| Work task |
Below are records. Copy every line with "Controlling" in it.

| Supplied records |

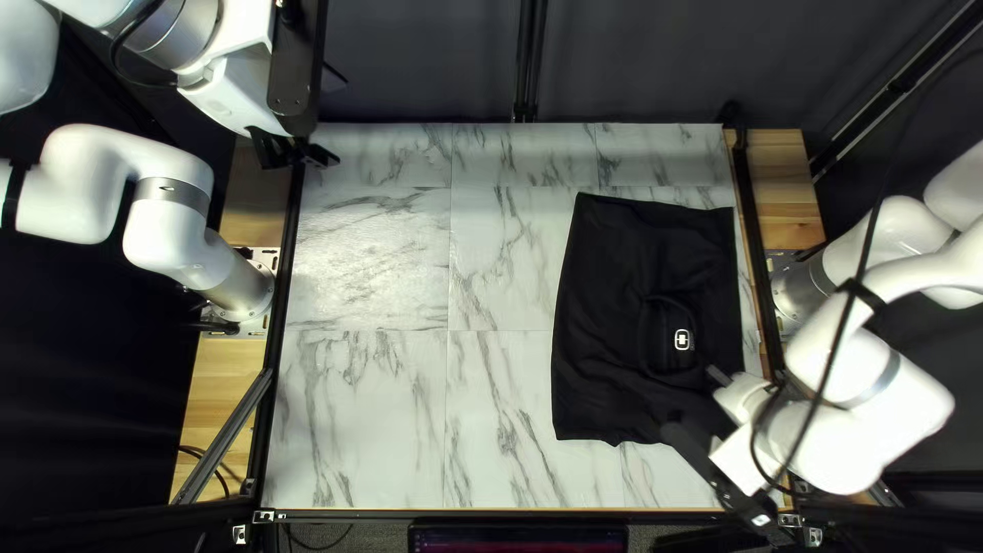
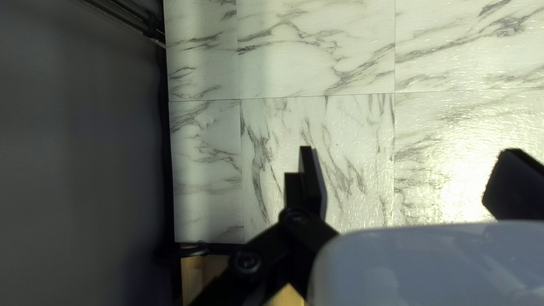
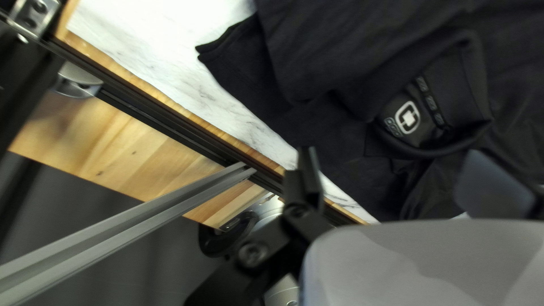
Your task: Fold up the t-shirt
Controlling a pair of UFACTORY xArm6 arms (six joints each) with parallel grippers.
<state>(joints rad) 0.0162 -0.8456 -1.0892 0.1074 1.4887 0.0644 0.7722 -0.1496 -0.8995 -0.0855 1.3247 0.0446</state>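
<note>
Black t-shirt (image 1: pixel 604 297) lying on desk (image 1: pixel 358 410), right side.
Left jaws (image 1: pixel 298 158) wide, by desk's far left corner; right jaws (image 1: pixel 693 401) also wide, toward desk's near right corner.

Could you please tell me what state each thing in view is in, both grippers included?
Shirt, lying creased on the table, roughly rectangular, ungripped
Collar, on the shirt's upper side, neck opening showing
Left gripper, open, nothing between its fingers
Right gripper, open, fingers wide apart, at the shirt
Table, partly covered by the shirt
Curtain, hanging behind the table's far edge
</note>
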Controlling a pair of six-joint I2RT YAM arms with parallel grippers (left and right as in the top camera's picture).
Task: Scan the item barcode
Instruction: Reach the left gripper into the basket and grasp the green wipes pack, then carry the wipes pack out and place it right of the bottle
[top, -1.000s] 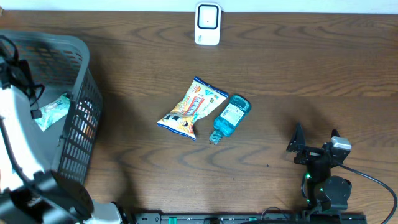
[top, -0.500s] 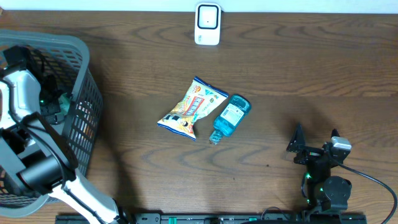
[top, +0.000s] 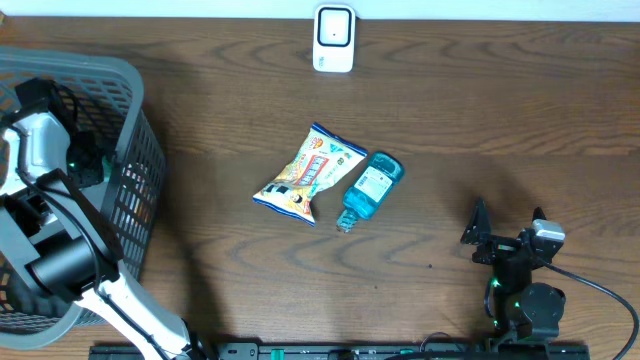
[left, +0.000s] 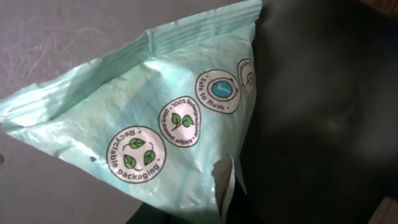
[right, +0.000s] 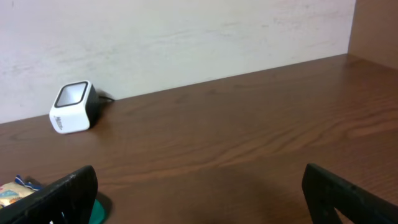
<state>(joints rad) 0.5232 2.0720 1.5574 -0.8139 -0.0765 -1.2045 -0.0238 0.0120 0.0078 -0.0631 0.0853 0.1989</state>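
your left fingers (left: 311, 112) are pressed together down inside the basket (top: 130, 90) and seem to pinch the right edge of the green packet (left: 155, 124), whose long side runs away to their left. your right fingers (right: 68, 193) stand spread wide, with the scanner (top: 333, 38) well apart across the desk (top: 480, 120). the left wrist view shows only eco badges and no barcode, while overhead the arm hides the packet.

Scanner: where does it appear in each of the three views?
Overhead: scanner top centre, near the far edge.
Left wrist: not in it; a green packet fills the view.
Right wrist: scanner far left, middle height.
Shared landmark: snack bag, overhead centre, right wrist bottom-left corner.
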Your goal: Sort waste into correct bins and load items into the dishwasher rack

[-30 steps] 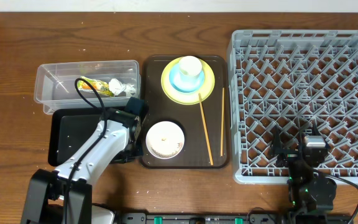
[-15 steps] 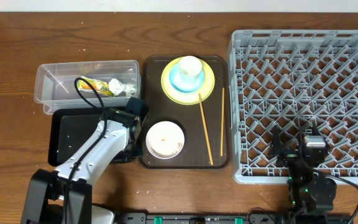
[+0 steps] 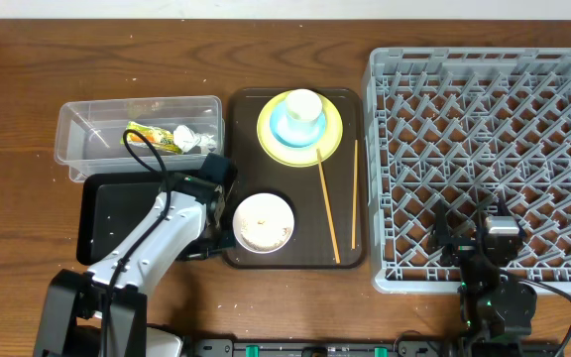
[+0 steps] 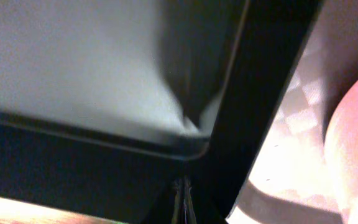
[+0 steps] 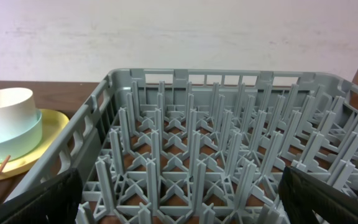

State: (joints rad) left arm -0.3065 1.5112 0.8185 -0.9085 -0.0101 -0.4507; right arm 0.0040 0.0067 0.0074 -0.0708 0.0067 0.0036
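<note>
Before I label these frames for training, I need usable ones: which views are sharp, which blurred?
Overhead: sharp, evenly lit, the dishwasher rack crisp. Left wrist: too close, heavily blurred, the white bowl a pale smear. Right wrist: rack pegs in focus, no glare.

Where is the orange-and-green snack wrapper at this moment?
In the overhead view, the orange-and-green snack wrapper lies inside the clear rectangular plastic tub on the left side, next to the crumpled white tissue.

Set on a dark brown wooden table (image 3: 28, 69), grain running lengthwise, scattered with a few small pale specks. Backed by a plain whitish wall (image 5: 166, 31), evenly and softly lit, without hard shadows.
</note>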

| Task answer |
Controlling a pair of UFACTORY xArm6 arms (six joints each) with parallel grippers.
Controlling a pair of six-joint I2RT YAM arms with parallel grippers (left and right as in the top camera's picture).

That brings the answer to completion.